Rodríguez called the minister’s quest to attract more flights “simplistic.”
“If the airlines aren’t offering as many seats it’s because the demand isn’t there,” said the former manager of United Airlines in Costa Rica.
Carlos Lizama, president of the Costa Rican Association of Tourism Professionals (ACOPROT), said that to pull the tourism industry’s growth rate out of its slump, the industry will have to revamp its marketing strategy and seek new markets.
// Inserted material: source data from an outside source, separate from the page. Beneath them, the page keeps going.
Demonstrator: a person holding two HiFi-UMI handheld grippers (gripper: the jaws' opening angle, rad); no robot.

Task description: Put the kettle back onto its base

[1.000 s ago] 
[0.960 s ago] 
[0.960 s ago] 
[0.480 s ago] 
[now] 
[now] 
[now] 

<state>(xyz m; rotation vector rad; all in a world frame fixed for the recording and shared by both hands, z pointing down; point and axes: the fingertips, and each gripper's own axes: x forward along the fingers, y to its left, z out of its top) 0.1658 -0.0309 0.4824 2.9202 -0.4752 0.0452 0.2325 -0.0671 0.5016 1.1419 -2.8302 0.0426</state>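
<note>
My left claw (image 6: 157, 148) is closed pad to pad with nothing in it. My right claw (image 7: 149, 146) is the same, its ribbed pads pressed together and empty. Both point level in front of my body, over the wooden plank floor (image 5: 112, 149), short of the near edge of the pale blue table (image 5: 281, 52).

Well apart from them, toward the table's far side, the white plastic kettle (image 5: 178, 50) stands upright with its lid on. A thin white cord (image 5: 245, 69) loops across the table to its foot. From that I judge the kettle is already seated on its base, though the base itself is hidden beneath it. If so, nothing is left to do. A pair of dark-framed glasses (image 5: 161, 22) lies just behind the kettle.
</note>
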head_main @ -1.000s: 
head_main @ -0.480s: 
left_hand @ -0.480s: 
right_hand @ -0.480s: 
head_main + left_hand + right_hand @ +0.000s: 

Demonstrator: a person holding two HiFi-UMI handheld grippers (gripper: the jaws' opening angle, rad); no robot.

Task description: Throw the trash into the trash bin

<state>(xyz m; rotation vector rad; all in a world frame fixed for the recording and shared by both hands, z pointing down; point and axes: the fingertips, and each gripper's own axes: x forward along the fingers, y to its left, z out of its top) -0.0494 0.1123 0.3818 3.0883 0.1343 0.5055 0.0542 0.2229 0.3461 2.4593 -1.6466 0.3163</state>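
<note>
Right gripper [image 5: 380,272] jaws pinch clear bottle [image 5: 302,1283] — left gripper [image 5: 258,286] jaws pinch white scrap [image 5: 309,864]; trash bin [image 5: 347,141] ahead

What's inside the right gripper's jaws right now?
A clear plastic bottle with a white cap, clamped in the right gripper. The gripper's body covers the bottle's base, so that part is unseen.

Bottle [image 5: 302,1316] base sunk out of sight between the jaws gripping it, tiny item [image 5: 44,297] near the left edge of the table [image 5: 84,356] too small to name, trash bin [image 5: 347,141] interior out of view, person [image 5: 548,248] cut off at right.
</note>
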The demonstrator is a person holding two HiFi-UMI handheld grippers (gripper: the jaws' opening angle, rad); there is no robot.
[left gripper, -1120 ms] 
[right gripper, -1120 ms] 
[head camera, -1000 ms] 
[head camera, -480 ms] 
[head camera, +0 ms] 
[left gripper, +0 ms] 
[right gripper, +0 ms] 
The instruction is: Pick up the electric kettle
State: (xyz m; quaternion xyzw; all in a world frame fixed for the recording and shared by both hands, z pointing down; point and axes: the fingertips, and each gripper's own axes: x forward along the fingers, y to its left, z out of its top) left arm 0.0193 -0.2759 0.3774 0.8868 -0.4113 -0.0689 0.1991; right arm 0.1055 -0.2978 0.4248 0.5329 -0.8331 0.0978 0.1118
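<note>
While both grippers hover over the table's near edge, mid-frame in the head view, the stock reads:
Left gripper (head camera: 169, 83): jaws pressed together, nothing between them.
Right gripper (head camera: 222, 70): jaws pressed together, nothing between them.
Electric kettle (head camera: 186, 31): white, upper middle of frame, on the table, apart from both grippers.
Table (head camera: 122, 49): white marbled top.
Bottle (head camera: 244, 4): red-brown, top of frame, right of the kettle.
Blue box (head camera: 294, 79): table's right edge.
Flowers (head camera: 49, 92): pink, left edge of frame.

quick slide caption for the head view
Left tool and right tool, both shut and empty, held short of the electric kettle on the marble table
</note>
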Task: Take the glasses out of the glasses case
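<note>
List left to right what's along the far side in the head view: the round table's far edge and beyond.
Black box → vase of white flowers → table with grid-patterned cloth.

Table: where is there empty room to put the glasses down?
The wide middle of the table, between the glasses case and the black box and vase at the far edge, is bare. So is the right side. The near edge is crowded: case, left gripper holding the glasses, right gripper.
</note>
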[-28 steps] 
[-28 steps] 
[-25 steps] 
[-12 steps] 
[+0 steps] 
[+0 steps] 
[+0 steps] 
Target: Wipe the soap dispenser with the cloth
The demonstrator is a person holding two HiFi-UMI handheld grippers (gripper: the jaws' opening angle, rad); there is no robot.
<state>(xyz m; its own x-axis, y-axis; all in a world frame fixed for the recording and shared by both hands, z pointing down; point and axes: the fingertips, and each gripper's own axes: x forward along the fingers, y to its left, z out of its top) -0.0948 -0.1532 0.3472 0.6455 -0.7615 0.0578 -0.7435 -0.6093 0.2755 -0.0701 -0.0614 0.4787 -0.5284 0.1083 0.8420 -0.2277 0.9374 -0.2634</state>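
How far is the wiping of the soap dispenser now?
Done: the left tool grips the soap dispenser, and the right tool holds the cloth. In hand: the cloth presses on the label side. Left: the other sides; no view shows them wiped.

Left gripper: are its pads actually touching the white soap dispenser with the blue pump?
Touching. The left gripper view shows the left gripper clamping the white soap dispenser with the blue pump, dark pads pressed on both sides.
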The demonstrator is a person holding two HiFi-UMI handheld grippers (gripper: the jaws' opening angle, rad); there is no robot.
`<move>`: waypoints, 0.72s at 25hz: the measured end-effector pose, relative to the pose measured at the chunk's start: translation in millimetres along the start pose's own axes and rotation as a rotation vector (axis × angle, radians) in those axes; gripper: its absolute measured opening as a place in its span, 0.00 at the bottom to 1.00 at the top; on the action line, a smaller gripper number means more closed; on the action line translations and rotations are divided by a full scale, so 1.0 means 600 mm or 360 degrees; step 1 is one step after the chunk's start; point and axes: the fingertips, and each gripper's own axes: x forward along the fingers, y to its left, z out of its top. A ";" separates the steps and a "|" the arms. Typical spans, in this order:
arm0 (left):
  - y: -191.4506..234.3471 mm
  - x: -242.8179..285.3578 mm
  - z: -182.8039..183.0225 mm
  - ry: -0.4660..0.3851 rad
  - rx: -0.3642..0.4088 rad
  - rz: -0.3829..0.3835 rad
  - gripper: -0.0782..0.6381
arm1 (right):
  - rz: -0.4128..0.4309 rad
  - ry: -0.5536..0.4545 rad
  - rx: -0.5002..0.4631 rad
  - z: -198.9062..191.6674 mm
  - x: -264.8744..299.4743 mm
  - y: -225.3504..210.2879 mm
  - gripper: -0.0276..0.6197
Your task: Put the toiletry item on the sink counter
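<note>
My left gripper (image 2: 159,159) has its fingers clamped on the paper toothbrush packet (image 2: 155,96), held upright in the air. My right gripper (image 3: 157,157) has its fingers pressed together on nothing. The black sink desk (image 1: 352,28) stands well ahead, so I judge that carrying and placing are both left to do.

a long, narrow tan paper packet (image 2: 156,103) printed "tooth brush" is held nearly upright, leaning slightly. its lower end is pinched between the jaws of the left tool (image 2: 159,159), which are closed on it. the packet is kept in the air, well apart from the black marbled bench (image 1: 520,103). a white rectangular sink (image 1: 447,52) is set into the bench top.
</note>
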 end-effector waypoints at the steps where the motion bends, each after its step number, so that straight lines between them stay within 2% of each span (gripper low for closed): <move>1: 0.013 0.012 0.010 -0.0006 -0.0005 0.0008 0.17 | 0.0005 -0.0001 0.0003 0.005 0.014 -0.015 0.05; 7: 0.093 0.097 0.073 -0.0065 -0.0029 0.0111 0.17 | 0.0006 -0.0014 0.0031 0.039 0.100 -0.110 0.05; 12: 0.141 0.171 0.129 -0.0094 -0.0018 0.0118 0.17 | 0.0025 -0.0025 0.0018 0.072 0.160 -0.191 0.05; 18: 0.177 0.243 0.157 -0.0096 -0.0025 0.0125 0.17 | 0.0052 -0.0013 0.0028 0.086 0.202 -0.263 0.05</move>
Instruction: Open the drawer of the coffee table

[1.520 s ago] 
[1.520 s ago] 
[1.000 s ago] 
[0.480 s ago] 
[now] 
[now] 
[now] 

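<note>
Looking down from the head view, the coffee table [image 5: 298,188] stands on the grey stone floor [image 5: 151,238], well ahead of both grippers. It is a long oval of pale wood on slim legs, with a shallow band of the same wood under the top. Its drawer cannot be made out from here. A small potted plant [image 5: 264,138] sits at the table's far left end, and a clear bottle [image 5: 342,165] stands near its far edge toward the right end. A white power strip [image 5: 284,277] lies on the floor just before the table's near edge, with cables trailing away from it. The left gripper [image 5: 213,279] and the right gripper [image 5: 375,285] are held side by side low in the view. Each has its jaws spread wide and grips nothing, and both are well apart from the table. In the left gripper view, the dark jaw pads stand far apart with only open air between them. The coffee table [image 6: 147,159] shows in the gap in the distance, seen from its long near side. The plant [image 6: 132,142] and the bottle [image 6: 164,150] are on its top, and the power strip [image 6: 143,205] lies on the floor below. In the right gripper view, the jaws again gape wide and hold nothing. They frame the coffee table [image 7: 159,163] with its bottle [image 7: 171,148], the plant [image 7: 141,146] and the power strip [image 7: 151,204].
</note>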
He sees a great potential for growth in attracting conferences and fairs to Costa Rica.
“But we have to make a bigger push in the public and private sectors for better facilities – we don’t even have a convention center,” he said.
The country’s tourism industry should also tap into the potential of health tourism, as well as try to attract more senior citizens and people with disabilities, Lizama said, adding there is a huge market for people who come to Costa Rica for the health benefits of its climate, and for the inexpensive cost of medical treatments.
Educational tourism – in which foreigners come to Costa Rica for longer stays to study Spanish or other subjects – has bright prospects for the industry in 2007 as well, he said.
Tico Times reporter María Gabriela Díaz contributed to this story.